Sistem ekonomi Islam adalah sebuah sistem ekonomi yang didasarkan akidah
Islam dengan tiga asas sebagai pilarnya. Tiga asas dalam sistem ekonomi
Islam adalah kepemilikan (al-milkiyyah), pengelolaan kepemilikan (al-tasharruf fi al-milkiyyah), distribusi kekayaan di tengah-tengah masyarakat (tauzii’ al- tsarwah baina al-naas.)
Sistem Ekonomi Islam berbeda dengan sistem ekonomi Sosialis maupun
Kapitalis. Hal ini karena Islam sendiri merupakan sistem ilahi yang
unik, yang diturunkan oleh Allah kepada semua manusia. Ajaran Islam
telah mencakup hukum-hukum tentang pengaturan hidup seluruh manusia.
Menurut Muhammad Husain Abdullah dalam kitabnya, “Diraasat fil Fikril Islami”, keunikan Sistem Ekonomi Islam setidaknya ada tujuh, yaitu:
Pertama, Syumuuliyyah (menyeluruh) dan ittisaa’ (keluasan)

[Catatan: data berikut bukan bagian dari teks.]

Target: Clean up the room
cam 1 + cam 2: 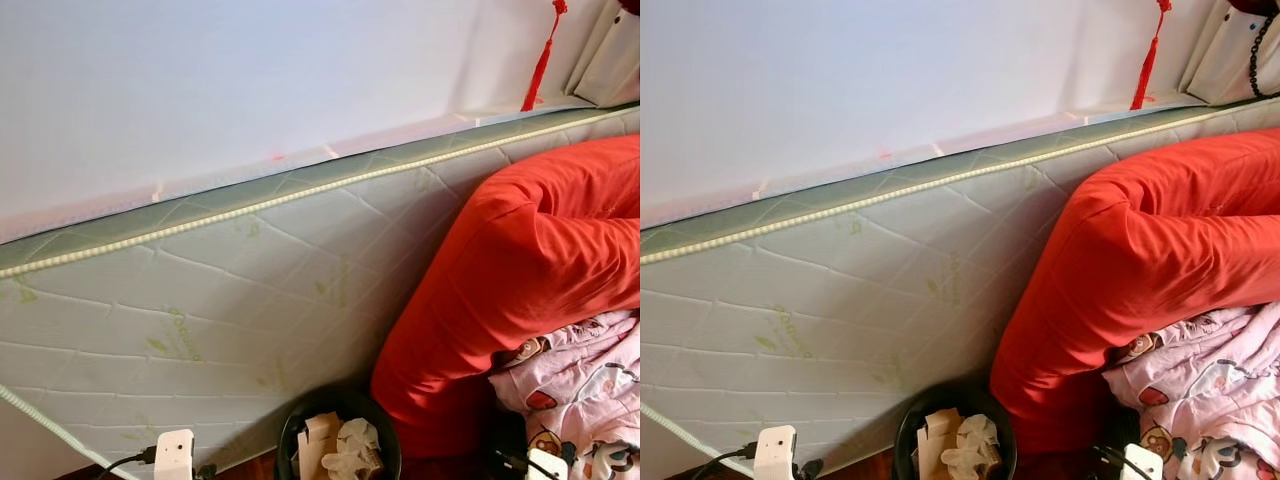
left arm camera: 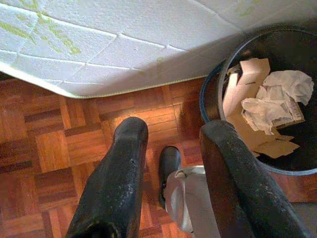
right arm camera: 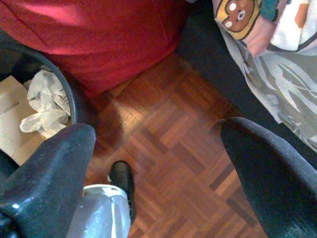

dalil-dalilnya untuk memecahkan dan menguraikan seluruh problematika
ekonomi yang dihadapi manusia di dalam kehidupan hingga hari kiamat,
yang berkaitan dengan masalah harta, baik persoalan kepemilikan,
pengelolaan maupun pendistribusinya.
Kedua, sistem ekonomi Islam sangat tetap memperhatikan perbedaan
masing-masing individu di tengah-tengah manusia. Islam membolehkan
adanya kompetisi yang sehat (yang sesuai hukum syara’) dalam rangka
memiliki harta sesuai dengan kemampuan dan kebutuhannya. Islam juga
menjelaskan kewajiban-kewajiban orang-orang kaya dan hak-hak orang-orang
fakir.
Ketiga, sistem ekonomi Islam juga telah mengatur perbedaan
karakteristik masing-masing benda yang dimiliki, dan kemudian menjadikan
sebagiannya milik individu, sebagian lagi menjadi milik umum dan
negara, serta memberikan batasan-batasan yang jelas untuk tiap-tiap
kepemilikan tersebut.
Keempat, sistem ekonomi Islam memelihara keseimbangan materi
diantara individu-individu masyarakat, dan meningkatkan taraf kehidupan
rakyat. Disamping itu, Daulah Islam menjamin rakyat yang tidak memiliki
harta, tidak memiliki pekerjaan dan tidak memiliki keluarga yang menjadi
tumpuannya. Sabda Rasulullah Saw.: “Barangsiapa yang meninggalkan harta
maka berikanlah pada ahli warisnya, dan barangsiapa yang berstatus
kalallan maka berikanlah kepada kami.” Al-Kallu disini bermakna orang yang lemah, fakir, dan al mu’dim (fakir/miskin).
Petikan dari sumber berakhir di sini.